Finalement, ce à quoi s’attendent les gestionnaires de fonds, c’est une croissance au ralenti mais toujours positive (sinon, ils penseraient qu’il y aurait une récession), sans pour autant laisser place à un hard landing.
Ils pensent en revanche que la qualité des résultats d’une entreprise aura une place prépondérante dans les prochains mois.
C’est foncièrement différent de 2021, ou seulement 10% pensaient que les résultats avaient une réelle importance, un élément marquant l’excès monétaire de cette période.
Nous avions mis en avant l’importance de la qualité des entreprises dans les périodes économiques difficiles au cours de la série d’article “comment profiter d’un krach” disponible pour les abonnés premiums.
Passons au “crowded trade”. On pourrait le traduire par un trade que bon nombre d’investisseurs cherchent à prendre.
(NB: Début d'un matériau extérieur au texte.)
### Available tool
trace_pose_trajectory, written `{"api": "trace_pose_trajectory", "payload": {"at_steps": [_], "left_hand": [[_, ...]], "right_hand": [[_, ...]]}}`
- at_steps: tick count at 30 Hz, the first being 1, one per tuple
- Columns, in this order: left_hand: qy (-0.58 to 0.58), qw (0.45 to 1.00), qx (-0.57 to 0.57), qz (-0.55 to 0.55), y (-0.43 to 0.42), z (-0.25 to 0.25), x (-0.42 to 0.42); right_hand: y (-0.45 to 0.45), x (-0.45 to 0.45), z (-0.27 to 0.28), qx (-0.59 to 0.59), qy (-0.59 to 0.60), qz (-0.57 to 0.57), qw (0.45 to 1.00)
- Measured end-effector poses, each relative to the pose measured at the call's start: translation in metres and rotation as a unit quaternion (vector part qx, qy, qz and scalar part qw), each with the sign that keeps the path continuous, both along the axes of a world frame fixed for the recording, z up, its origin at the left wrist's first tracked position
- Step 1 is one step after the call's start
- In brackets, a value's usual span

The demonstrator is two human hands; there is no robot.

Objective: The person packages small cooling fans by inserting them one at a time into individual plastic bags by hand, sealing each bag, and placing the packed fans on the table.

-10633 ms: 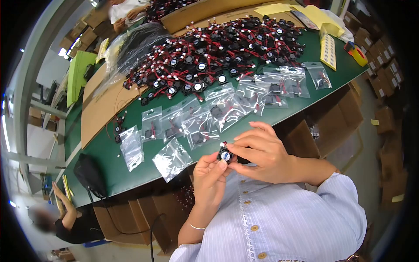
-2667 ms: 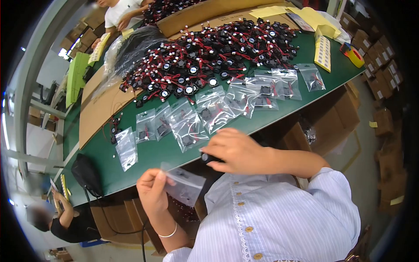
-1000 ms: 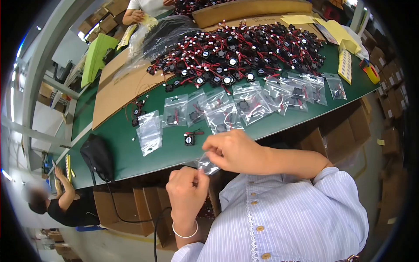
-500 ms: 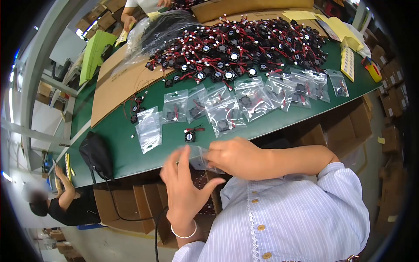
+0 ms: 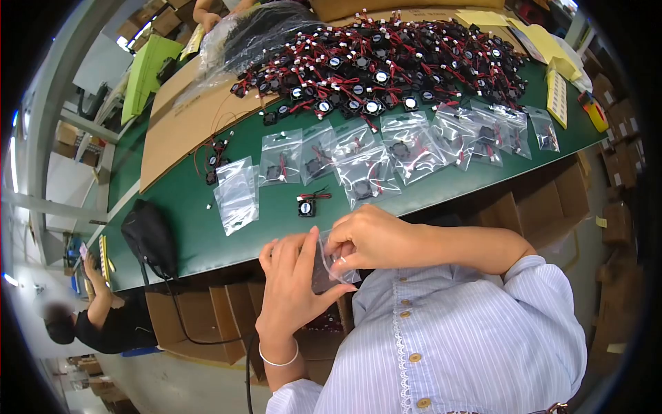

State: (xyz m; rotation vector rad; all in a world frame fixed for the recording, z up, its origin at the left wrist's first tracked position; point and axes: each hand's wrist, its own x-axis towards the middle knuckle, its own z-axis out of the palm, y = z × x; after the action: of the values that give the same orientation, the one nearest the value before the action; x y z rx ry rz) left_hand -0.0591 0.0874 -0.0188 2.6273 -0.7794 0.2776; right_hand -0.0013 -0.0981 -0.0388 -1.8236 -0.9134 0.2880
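My right hand pinches a clear plastic bag at the table's front edge, its fingertips at the bag's opening. My left hand lies against the bag's other side, fingers stretched up and thumb spread to the right. A single black fan with red wires rests on the green table just beyond my hands. Behind it is a row of clear bags with fans inside, one of them a filled bag. Flat bags lie to the left. A large heap of fans covers the back.
A black pouch sits at the table's left, its cable hanging down. Cardboard lies at the back left. Yellow label sheets and a tape dispenser are at the right. Open cartons stand below. One co-worker is at lower left, another's hands at the top.
A second ago both hands were pinching the bag; the left hand has since opened and spread beside it. The single fan was in my hand earlier and now lies on the table.
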Motion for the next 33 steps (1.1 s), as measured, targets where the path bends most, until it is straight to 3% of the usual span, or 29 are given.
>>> {"api": "trace_pose_trajectory", "payload": {"at_steps": [6,10,12,15,22,25,28,29,33], "left_hand": [[-0.02,1.0,-0.007,0.008,0.019,-0.008,0.0],[-0.048,0.996,-0.012,0.075,0.036,-0.016,0.003],[-0.05,0.995,-0.004,0.086,0.042,-0.021,0.004],[-0.062,0.993,0.0,0.1,0.047,-0.024,0.008],[-0.051,0.992,-0.008,0.113,0.056,-0.027,0.013],[-0.047,0.994,-0.028,0.094,0.054,-0.027,0.022],[-0.037,0.996,-0.053,0.067,0.051,-0.037,0.034],[-0.036,0.996,-0.058,0.052,0.05,-0.04,0.039],[-0.04,0.996,-0.062,0.041,0.046,-0.047,0.047]], "right_hand": [[0.011,0.008,-0.003,-0.016,0.058,0.024,0.998],[0.011,0.034,-0.002,-0.044,-0.16,-0.135,0.977],[0.017,0.044,0.0,-0.106,-0.264,-0.142,0.948],[0.031,0.046,-0.007,-0.198,-0.298,-0.151,0.922],[0.032,0.049,-0.01,-0.228,-0.293,-0.124,0.92],[0.02,0.048,-0.001,-0.012,-0.245,-0.045,0.968],[0.021,0.045,-0.006,-0.033,-0.286,-0.06,0.956],[0.021,0.047,-0.011,-0.106,-0.319,-0.081,0.939],[0.026,0.046,-0.028,-0.123,-0.311,-0.091,0.938]]}}
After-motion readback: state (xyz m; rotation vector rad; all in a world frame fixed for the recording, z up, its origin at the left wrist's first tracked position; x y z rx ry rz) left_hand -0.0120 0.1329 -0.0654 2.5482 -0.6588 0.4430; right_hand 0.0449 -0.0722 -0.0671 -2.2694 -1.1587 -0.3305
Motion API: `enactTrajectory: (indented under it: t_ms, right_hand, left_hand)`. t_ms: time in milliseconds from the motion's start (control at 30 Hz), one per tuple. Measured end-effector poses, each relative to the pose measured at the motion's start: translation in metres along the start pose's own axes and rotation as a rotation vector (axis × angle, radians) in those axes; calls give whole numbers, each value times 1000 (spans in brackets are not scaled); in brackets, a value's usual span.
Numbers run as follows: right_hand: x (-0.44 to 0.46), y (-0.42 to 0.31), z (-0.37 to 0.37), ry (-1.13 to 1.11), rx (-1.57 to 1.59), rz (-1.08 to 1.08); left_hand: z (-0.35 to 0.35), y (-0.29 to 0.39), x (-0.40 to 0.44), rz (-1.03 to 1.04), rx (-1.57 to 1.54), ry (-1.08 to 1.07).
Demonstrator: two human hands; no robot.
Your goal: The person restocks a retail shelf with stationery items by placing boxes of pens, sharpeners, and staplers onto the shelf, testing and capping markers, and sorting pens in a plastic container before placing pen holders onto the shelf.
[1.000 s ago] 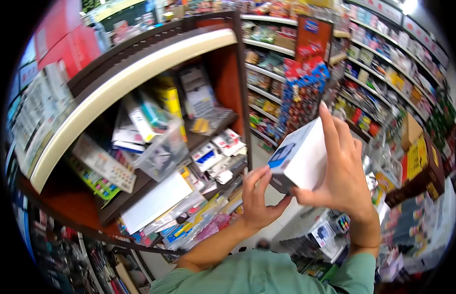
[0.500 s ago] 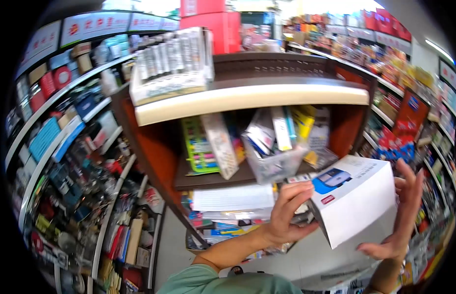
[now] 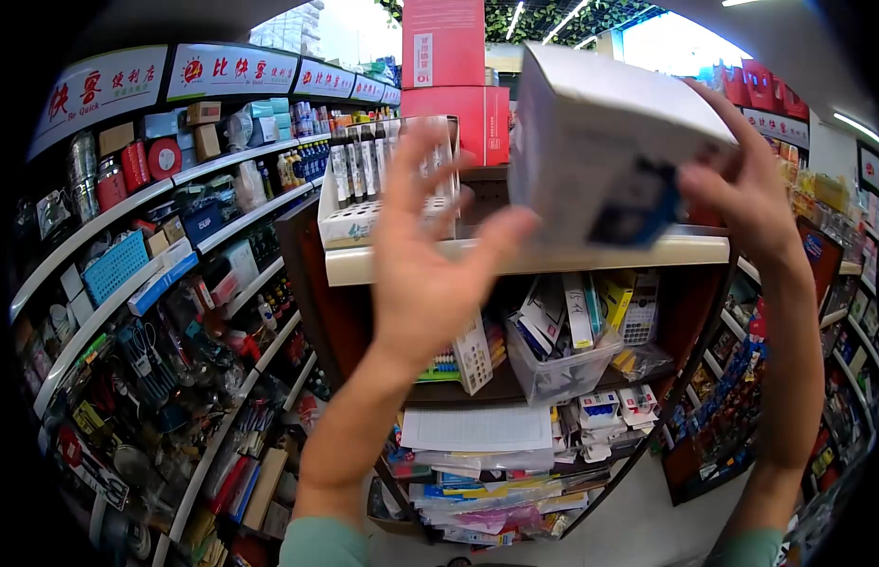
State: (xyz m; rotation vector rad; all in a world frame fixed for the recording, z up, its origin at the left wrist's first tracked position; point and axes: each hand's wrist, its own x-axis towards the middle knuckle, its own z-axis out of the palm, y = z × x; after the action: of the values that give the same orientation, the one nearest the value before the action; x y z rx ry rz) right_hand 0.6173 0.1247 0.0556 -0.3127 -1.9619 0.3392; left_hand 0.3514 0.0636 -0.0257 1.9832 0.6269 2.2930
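A white cardboard box [image 3: 577, 142] with a blue printed picture is up at the height of the shelf unit's top, tilted and blurred by motion. My right hand [image 3: 747, 203] grips its right side, with the thumb on the printed face and the fingers partly hidden behind. To the left of the box, my left hand [image 3: 425, 274] is raised with fingers spread and nothing in it; its fingertips are smeared. Behind that hand stands a white display box of pens [image 3: 364, 170], partly covered by it. Beneath the held box runs the top shelf's pale front edge [image 3: 690, 249].
Large red boxes [image 3: 444, 123] stand behind the top shelf. Below are a clear plastic bin [image 3: 567, 373] of stationery, a calculator pack [image 3: 640, 317], a pad of paper [image 3: 477, 428] and small cartons [image 3: 600, 411]. Stocked shelves [image 3: 109, 203] line the left and right.
The white box has gone up from in front of the lower shelves to the top shelf's height. My left hand has come off it and opened; my right hand has taken hold of its right side.
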Motion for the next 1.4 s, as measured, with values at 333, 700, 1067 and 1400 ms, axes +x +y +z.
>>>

Être acheteur sur “les big tech” semble être de loin le trade le plus populaire actuellement, suivi par la vente sur les actions chinoises.
Être vendeur sur le marché immobilier n’est plus si populaire (short REITs), ce qui peut apporter un élément supplémentaire concernant l’entrée de flux sur ce secteur.
Les gestionnaires de fonds s’attendent à une inflation plus élevée au cours des prochains mois, mais ils pensent tout de même que la FED ne montera pas davantage ses taux d’intêret.
Le risque le plus important, c’est que l’inflation reprenne en force ce qui maintiendrait les banquiers centraux dans une politique monétaire plus restrictive.
Les événements géopolitiques, ou un événement de crédit sont les risques les plus importants après une hausse de l’inflation.
Pour conclure, 38% des interrogés pensent que la FED commencera à baisser ses taux durant la deuxième partie de l’année 2024. 36% pensent qu’elle baissera ses taux dès le deuxième trimestre de l’année 2024.
Pour conclure, je dirais que les gestionnaires de fonds s’attendent au même climat de “goldilocks economy” que ces derniers mois, avec une inflation assez faible (même si elle peut regagner quelques points) et une croissance positive, mais affaiblie.
Est-ce que cette idée est réaliste ? Jusqu’ici, la croissance américaine n’a cessé de nous surprendre. Les consommateurs américains sont toujours résilients (rapport de la BoFa à ce lien), et ce postulat ne devrait pas changer tant que le marché du travail reste aussi solide.